- **Work required**
Look below for the lines from the one with "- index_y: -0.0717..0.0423" to the one with "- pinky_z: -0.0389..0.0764", and copy exactly those lines, both ends included.

[Start of section]

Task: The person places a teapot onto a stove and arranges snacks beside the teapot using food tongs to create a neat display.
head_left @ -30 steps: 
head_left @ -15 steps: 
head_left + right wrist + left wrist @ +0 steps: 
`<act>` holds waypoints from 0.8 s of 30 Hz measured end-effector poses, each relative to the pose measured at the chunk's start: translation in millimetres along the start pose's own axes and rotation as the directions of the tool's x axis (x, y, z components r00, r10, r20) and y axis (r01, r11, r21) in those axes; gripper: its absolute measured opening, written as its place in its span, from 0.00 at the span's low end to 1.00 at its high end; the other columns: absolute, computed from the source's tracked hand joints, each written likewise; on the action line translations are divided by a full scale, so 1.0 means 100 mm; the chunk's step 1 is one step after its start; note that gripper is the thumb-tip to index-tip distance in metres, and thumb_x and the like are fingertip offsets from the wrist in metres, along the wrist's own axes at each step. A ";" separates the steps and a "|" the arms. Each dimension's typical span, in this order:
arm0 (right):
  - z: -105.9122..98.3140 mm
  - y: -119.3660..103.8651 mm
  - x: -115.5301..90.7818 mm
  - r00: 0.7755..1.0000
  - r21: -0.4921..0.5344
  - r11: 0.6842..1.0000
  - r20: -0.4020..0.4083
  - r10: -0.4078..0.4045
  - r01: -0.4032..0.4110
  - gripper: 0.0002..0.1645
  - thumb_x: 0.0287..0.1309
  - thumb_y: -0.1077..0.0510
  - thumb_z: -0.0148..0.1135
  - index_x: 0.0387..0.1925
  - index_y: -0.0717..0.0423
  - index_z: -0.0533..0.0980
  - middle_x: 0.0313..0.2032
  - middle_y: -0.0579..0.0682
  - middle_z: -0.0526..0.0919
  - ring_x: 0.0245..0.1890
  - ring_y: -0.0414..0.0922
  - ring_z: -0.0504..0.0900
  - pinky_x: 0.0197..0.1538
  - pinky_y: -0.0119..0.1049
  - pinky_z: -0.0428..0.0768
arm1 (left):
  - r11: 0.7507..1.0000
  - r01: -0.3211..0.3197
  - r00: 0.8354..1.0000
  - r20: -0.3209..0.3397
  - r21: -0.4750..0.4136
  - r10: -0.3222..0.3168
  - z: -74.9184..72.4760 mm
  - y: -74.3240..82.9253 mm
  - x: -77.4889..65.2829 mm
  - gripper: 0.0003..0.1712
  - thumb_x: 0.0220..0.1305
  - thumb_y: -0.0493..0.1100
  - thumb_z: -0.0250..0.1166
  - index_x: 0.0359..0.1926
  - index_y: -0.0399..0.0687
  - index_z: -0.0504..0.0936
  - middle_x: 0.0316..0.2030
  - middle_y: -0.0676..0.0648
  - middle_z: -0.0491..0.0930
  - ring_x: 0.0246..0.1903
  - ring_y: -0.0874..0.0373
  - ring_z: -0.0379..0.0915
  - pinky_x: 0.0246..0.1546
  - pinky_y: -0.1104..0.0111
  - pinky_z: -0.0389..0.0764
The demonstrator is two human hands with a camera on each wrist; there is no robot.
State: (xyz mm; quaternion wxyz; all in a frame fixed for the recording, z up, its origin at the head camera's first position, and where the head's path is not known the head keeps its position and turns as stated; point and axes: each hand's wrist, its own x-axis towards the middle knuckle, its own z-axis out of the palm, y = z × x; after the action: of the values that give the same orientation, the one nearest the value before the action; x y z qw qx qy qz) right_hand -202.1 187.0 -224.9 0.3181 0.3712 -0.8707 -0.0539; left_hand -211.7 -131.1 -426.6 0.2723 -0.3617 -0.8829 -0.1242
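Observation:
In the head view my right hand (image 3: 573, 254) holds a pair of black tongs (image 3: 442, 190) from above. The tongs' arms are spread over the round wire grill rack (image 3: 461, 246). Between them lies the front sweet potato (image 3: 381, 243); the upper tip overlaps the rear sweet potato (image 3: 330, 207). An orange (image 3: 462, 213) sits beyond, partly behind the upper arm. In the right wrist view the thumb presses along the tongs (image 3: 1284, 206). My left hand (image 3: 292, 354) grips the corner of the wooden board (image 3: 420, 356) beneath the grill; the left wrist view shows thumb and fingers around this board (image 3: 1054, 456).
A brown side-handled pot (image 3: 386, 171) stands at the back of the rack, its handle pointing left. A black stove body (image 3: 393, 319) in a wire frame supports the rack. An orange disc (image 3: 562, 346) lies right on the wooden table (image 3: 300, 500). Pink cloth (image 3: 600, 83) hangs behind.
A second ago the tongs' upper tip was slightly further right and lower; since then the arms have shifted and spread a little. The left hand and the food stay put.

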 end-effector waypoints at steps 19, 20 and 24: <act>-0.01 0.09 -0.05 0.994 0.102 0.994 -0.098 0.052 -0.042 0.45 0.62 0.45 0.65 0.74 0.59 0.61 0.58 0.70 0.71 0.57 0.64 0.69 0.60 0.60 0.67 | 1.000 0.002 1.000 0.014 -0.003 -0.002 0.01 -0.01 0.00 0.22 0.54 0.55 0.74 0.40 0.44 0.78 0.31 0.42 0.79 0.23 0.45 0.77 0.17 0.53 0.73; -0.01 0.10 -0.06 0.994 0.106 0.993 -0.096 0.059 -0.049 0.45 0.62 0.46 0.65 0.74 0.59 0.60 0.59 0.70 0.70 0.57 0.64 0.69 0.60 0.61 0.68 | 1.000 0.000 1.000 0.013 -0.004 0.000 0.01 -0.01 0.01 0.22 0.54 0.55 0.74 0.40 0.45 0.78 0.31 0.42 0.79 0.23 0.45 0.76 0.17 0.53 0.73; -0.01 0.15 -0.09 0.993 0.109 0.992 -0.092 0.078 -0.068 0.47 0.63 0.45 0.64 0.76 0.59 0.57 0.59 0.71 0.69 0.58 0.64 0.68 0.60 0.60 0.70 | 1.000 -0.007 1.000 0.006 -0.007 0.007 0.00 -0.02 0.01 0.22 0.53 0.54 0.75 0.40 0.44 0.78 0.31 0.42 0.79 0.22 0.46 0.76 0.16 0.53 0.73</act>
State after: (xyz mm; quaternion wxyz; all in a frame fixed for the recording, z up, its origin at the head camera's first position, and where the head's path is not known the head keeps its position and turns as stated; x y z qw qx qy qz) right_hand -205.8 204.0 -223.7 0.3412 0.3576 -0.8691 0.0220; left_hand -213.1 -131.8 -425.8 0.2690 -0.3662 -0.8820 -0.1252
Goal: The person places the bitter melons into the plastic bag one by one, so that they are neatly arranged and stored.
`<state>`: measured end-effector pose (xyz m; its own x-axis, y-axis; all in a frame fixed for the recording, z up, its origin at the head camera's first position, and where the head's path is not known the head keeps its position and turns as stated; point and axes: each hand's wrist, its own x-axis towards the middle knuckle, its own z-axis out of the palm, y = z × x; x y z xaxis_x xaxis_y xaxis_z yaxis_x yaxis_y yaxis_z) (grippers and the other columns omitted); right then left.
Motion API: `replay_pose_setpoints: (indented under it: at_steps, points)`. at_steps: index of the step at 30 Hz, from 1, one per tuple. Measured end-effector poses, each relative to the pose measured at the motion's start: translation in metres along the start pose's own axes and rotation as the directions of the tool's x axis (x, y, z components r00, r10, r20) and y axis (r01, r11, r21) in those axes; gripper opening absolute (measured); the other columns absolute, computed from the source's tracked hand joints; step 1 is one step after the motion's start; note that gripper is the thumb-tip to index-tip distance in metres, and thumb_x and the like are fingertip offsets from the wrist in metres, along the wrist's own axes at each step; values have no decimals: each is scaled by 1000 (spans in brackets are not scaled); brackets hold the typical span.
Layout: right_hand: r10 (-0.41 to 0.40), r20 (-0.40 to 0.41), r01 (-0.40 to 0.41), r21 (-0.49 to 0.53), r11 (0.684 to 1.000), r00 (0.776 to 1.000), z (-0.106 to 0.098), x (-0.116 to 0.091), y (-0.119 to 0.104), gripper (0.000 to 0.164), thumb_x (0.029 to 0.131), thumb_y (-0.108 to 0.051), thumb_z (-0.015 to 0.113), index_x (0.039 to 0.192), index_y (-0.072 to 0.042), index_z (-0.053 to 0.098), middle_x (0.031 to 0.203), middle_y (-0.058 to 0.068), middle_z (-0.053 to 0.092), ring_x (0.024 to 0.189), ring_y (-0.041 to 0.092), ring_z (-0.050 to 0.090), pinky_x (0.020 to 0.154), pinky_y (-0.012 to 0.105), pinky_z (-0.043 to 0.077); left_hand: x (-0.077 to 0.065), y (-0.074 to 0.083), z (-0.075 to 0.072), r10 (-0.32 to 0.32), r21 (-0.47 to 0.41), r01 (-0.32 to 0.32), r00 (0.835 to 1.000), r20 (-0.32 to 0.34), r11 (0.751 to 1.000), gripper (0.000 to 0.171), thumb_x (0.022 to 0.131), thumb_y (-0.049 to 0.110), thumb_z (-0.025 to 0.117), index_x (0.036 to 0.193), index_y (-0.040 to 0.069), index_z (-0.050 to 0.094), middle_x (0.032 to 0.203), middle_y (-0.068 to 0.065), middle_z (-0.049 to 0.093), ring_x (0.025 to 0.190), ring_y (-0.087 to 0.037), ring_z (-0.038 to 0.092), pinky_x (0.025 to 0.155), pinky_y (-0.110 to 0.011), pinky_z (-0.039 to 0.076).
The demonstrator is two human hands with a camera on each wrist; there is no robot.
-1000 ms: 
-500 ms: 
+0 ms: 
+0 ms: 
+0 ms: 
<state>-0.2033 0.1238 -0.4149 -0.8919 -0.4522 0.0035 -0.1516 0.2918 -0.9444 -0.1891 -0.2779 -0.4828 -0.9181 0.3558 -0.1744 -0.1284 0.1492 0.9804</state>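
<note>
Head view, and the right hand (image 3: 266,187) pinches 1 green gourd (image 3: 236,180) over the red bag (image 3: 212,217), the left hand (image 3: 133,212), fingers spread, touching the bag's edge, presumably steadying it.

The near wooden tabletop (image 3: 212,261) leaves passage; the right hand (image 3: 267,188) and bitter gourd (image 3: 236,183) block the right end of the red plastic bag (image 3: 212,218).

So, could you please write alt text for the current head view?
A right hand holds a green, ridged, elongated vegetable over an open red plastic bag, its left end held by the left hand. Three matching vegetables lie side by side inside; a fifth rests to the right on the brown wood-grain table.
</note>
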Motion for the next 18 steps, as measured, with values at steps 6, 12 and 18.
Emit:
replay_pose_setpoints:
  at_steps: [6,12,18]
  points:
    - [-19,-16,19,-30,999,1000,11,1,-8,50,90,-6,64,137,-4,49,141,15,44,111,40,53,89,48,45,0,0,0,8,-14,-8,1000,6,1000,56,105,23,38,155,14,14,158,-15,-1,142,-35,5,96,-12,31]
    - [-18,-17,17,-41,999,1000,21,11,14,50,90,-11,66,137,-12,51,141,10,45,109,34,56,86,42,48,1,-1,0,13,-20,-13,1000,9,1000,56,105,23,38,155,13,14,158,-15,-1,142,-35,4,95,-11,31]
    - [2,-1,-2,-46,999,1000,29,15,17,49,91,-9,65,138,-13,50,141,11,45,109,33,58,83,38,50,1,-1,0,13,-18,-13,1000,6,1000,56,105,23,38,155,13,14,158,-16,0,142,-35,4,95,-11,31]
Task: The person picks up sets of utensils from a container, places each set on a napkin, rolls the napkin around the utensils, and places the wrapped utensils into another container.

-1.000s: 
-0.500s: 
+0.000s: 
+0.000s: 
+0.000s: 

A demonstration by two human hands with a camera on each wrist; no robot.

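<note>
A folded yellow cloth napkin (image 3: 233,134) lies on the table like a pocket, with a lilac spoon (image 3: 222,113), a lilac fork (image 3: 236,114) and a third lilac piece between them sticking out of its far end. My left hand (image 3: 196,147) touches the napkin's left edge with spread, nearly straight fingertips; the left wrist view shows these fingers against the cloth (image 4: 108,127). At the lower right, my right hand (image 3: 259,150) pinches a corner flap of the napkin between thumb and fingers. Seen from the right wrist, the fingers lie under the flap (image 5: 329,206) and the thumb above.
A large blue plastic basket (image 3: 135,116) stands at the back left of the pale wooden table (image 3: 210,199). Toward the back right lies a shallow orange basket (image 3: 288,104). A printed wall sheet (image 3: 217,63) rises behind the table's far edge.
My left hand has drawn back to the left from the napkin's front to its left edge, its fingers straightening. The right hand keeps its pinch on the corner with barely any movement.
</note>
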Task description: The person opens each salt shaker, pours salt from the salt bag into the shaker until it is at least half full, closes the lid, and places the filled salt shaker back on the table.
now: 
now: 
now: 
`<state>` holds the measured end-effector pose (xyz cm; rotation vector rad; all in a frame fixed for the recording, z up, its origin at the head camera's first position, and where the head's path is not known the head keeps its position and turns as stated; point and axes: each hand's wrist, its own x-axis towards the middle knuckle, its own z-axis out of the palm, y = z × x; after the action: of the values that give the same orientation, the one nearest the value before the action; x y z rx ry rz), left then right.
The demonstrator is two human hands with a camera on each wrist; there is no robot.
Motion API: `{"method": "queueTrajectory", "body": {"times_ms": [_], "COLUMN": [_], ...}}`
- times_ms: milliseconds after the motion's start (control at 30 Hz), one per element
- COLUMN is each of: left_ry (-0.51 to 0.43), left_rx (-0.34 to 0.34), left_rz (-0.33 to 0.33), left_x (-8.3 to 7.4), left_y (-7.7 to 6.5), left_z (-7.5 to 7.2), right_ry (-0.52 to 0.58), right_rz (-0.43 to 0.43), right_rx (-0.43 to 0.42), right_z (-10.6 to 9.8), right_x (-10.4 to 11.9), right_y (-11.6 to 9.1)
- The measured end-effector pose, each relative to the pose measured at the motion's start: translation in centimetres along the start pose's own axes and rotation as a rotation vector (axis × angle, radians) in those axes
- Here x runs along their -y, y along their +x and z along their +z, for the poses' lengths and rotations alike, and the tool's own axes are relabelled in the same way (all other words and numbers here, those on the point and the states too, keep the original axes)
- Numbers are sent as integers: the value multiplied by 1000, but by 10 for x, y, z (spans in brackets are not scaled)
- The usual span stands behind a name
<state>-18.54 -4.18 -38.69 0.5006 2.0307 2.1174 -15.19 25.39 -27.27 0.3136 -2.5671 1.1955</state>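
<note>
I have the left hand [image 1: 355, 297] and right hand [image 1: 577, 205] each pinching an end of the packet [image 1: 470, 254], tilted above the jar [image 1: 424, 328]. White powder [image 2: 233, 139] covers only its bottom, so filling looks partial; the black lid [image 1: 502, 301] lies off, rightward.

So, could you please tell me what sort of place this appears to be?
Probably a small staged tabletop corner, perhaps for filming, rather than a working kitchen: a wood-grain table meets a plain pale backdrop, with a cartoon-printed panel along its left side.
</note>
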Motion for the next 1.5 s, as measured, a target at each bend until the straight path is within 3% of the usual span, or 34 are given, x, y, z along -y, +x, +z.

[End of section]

- **Exercise solution**
  - index_y: -0.0717..0.0423
  - index_z: -0.0533..0.0980
  - middle_x: 0.0313..0.2032
  - middle_y: -0.0579..0.0682
  - middle_z: -0.0526..0.0919
  - ring_x: 0.0245..0.1890
  - ring_y: -0.0414..0.0922
  - ring_z: -0.0504..0.0900
  - pinky_x: 0.0197..0.1538
  - pinky_y: -0.0119..0.1049
  - pinky_z: -0.0428..0.0768
arm1 (left):
  - r11: 0.7507..1.0000
  - r01: -0.3211..0.3197
  - r00: 0.8354..1.0000
  - r20: -0.3209..0.3397
  - r21: -0.4750..0.4136
  - r10: -0.3222..0.3168
  - z: -74.9184..72.4760 mm
  - y: -74.3240..82.9253 mm
  - x: -77.4889..65.2829 mm
  - gripper: 0.0003..0.1712
  - thumb_x: 0.0220..0.1305
  - thumb_y: -0.0493..0.1100
  - thumb_z: -0.0250..0.1166
  - index_x: 0.0359..0.1926
  - index_y: -0.0399..0.0687
  - index_z: -0.0504..0.0936
  - middle_x: 0.0316..0.2030
  - middle_y: -0.0676..0.0648
  - middle_z: -0.0491..0.0930
  - ring_x: 0.0246..0.1903
  - ring_y: -0.0874..0.0373
  - ring_z: -0.0379..0.0915
  - pinky_x: 0.0246..0.1546
  - pinky_y: -0.1104..0.0111
  - pinky_z: -0.0389..0.0764

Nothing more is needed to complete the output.